American Jurisprudence covers this question as follows (vol. 36, p. 54): “ § 64 — Improvement Not Placed on Premises but Having a Beneficial Effect Thereon. A mechanic’s lien may attach to property for an improvement not placed thereon, but having a physical or beneficial connection therewith. Thus, liens have been allowed on property for pipes laid in the street for water, gas, or sewer connections (Speer Hardware Co. v. Bruce, 105 Ark. 146, 150 S. W. 403). * * * Electric light poles planted in streets have been held to be such an ‘ appurtenance ’ as will support a lien upon the premises of the electric light company for furnishing them (Badger Lbr. Co. v. Marion Water Supply, Elec. Light & Power Co., 48 Kan. 182, 29 p. 476).”

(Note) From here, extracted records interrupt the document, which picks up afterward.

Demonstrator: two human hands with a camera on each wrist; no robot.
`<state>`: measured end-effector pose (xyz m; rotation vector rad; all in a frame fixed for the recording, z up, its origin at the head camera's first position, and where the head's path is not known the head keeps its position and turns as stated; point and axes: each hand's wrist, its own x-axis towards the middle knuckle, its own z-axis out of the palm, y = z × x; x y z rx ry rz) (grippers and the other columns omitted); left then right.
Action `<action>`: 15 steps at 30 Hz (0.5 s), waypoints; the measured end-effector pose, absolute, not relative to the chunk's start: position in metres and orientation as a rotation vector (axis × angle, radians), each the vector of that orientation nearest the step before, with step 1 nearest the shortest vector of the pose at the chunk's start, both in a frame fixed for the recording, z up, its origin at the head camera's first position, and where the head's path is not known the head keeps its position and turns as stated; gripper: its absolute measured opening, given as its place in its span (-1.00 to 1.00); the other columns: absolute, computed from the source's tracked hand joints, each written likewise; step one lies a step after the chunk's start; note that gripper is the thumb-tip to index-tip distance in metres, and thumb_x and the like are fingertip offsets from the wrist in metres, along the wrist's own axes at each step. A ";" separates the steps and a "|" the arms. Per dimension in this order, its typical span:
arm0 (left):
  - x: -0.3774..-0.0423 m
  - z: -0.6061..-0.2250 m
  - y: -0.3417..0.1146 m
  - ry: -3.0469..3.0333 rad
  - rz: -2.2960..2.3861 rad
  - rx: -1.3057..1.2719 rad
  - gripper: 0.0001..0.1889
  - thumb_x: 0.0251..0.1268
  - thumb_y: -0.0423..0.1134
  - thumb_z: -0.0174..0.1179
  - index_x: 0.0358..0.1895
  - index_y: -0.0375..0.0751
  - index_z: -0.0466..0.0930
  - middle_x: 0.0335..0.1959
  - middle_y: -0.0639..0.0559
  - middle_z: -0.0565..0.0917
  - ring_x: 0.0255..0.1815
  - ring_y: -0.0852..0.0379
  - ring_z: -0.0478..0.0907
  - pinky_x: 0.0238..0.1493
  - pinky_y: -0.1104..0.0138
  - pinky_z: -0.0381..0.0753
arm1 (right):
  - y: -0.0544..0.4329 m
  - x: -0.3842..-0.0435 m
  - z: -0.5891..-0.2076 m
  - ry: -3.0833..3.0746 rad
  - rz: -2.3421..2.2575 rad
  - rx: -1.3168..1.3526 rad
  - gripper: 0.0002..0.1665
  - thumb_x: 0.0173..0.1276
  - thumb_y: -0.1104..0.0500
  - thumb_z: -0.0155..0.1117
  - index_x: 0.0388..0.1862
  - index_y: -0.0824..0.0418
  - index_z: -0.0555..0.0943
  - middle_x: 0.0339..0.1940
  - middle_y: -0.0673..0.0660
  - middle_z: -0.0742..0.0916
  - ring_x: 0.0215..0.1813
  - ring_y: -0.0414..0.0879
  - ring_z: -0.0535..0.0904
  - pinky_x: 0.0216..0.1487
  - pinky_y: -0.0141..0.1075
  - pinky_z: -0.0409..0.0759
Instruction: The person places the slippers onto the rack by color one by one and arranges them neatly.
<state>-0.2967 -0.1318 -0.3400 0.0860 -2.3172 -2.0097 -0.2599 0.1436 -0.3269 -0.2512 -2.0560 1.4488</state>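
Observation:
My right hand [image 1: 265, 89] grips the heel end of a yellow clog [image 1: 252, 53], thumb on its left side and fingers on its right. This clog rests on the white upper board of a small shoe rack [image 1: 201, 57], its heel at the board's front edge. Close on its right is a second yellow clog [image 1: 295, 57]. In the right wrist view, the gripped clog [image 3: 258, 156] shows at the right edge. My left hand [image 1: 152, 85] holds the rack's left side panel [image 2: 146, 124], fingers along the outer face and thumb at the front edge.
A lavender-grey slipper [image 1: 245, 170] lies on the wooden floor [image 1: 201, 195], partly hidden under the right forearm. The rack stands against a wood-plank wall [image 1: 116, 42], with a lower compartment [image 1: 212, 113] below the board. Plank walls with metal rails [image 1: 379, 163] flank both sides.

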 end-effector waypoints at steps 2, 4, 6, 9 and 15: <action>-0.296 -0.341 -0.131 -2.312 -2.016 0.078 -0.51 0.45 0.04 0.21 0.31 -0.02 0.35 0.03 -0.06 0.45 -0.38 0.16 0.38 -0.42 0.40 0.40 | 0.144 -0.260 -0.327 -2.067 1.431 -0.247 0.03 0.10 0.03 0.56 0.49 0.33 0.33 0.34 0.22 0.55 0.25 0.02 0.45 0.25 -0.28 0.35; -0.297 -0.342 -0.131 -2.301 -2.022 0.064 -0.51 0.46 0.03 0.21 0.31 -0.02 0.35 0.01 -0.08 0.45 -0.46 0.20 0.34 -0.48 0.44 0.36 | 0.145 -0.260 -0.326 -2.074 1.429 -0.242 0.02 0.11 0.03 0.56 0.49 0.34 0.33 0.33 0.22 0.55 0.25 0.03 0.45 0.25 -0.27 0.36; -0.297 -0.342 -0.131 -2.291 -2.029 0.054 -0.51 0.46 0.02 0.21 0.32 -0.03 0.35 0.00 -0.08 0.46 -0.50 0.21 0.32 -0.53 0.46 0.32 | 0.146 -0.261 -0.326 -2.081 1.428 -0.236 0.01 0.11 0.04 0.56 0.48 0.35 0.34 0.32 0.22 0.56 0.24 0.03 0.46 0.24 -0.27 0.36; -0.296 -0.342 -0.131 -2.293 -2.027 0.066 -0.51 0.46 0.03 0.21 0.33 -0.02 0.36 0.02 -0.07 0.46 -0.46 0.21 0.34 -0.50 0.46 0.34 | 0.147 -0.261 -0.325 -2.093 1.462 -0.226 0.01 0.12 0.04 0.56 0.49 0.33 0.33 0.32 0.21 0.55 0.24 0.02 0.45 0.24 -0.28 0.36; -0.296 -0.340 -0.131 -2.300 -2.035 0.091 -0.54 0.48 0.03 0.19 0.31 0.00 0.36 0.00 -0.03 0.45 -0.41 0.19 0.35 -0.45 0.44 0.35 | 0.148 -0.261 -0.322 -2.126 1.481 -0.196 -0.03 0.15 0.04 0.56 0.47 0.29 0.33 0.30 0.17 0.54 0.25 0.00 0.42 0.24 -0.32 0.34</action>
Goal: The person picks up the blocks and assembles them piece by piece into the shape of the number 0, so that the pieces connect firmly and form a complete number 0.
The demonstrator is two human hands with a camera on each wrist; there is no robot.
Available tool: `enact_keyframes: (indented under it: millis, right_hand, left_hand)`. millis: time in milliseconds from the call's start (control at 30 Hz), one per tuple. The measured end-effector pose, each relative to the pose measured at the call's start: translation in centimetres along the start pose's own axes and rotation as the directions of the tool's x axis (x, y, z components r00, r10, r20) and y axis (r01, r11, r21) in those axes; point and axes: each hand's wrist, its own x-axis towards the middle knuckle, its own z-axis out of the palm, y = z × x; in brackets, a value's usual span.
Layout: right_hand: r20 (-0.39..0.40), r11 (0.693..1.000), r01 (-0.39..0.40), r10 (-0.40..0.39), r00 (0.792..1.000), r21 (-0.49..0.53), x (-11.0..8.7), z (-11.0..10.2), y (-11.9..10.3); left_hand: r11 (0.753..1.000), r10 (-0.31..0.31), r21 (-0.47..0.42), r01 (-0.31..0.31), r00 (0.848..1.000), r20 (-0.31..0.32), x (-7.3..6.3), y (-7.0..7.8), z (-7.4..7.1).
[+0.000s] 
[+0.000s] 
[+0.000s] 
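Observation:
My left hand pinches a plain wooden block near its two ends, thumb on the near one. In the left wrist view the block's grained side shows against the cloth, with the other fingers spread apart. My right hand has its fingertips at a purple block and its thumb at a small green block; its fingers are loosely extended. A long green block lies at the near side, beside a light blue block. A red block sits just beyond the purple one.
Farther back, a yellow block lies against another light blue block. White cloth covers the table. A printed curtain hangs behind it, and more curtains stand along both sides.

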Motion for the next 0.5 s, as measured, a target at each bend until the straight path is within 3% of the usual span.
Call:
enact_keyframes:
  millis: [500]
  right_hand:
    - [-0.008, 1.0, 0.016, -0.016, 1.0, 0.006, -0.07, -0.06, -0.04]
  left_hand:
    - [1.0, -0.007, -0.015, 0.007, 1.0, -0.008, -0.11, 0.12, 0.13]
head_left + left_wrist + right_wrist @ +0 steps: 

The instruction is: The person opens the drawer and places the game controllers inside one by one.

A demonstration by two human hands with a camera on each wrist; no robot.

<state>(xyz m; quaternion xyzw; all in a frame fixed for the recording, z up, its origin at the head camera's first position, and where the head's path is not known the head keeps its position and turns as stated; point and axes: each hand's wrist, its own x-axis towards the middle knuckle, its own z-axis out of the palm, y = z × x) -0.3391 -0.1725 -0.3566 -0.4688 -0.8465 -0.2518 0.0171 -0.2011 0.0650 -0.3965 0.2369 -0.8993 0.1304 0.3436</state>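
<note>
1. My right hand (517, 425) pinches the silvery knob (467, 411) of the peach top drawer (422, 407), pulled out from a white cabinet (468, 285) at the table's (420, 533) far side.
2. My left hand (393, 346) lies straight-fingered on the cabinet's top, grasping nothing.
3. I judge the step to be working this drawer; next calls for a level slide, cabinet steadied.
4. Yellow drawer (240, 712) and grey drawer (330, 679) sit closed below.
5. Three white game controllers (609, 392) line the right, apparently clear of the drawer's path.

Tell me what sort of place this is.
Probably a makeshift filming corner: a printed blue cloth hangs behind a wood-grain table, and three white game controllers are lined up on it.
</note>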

Section 23 of the Lien Law deals with the construction that is to be given to said law:

§ 23 Construction of Article. This article is to be construed liberally to secure the beneficial interests and purposes thereof. A substantial compliance with its several provisions shall be sufficient for the validity of a lien and to give jurisdiction to the courts to enforce the same.”

*377Keeping section 23 in mind and on the authority of the New York cases cited, and considering the foreign decisions, this court must find that the work done by respondent constituted an improvement to the lots and appurtenances to them was beneficial to said lots so that the lots were subjected to a mechanic’s lien for such improvement.

Petitioner’s application is dismissed on the merits.